Here, Grits wishes the commission had dug in more deeply. The biggest problem with the eyewitness ID law we passed in Texas is that there's no enforcement mechanism. If police don't follow best practices, the questionable ID cannot be excluded. And the statute includes no jury charge or other mechanism to highlight the use of problematic testimony to a jury, whom studies show are highly likely to accept eyewitness identifications as "gold standard" testimony. A recent dissent from Court of Criminal Appeals Judge Elsa Alcala demonstrated how and why problematic ID practices have been allowed to continue by Texas courts even after reform legislation had passed. In that case, an identification was allowed even though the defendant was the "sole one in the photo array matching the physical description of the shooter."
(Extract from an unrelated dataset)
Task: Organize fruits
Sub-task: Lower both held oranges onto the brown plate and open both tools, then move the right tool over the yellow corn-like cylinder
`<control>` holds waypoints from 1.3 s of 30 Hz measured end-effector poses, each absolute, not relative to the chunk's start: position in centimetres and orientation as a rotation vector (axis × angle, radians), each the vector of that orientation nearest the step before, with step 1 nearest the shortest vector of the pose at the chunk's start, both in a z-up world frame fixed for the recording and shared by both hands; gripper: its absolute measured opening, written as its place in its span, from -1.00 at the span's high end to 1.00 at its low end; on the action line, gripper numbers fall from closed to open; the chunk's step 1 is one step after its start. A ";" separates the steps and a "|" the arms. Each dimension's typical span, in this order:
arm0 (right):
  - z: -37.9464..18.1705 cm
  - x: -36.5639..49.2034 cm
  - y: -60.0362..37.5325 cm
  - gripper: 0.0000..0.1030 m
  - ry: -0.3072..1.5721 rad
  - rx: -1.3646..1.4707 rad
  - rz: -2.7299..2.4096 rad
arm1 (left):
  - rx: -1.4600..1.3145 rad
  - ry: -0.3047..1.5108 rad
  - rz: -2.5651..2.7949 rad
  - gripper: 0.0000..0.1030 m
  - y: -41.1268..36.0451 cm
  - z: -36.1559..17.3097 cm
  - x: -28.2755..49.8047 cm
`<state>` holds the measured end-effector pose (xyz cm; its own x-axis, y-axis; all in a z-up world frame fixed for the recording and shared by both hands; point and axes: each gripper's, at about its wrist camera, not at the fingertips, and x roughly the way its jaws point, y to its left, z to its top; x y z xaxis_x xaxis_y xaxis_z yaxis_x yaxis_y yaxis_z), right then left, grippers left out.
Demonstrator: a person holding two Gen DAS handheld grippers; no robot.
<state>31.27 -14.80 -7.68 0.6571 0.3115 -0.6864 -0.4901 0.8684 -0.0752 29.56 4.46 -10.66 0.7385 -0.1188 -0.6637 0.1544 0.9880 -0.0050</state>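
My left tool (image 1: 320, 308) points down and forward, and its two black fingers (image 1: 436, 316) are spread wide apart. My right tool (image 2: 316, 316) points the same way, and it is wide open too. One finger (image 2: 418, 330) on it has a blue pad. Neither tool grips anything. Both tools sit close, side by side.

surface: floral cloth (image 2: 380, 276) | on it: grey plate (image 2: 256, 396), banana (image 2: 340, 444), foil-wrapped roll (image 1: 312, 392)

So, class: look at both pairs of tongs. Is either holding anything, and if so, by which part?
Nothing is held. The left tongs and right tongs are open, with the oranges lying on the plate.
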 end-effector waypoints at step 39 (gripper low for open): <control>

Grits isn't saying these recommendations are bad ideas; I support them. But it's one thing to require agencies to put good policies down on paper, and quite another to penalize them effectively if they then choose not to follow them. That's where Texas has fallen down.
FORENSIC SCIENCE PRACTICES  
I. Encourage the Texas Forensic Science Commission to investigate and consider promulgating policies regarding the use of drug field tests used by law enforcement agencies.  
II. Encourage the Texas Forensic Science Commission to investigate and consider promulgating policies regarding the process of crime scene investigations.  
III. Recommend that crime labs in all cases moving forward complete testing of substances in all drug cases regardless of the results of a drug field test, and that crime labs go back through previous cases in which the collected substance was not confirmed by lab testing.
These recommendations are aimed at the exonerations out of Harris County of drug defendants accused by faulty field tests. Many defendants have been falsely accused, jailed, and pled guilty to get out before the crime lab could reach exonerating results, sometimes months or even years later.

Again, Grits finds these recommendations too tepid. Perhaps most critically, they made no suggestions for rectifying notification issues regarding large-scale forensic errors. Many defendants never discover they might be eligible for habeas corpus relief, and there are plenty of systemic actors - especially among tuff-on-crime prosecutors and the Government Always Wins faction at the Court of Criminal Appeals - who would prefer they never do. The first step toward securing justice for them would be to make sure they're aware of their situation.

2 comments:

Anonymous said...

Recording interviews or interrogations is best practice. However some witnesses and suspects are willing to cooperate or talk, but refuse to be recorded. That might be hard for some to believe, but it occurs...again recording interviews and interrogations should be a best practice.

Gritsforbreakfast said...

@7:08, the version of the bill Rodney Ellis had been filing included a provision with an exception if the suspect refused to be recorded. He's no longer in the Lege, but I'm sure that notion will somehow remain in the mix. I agree that does sometimes happen. Not a lot, but some.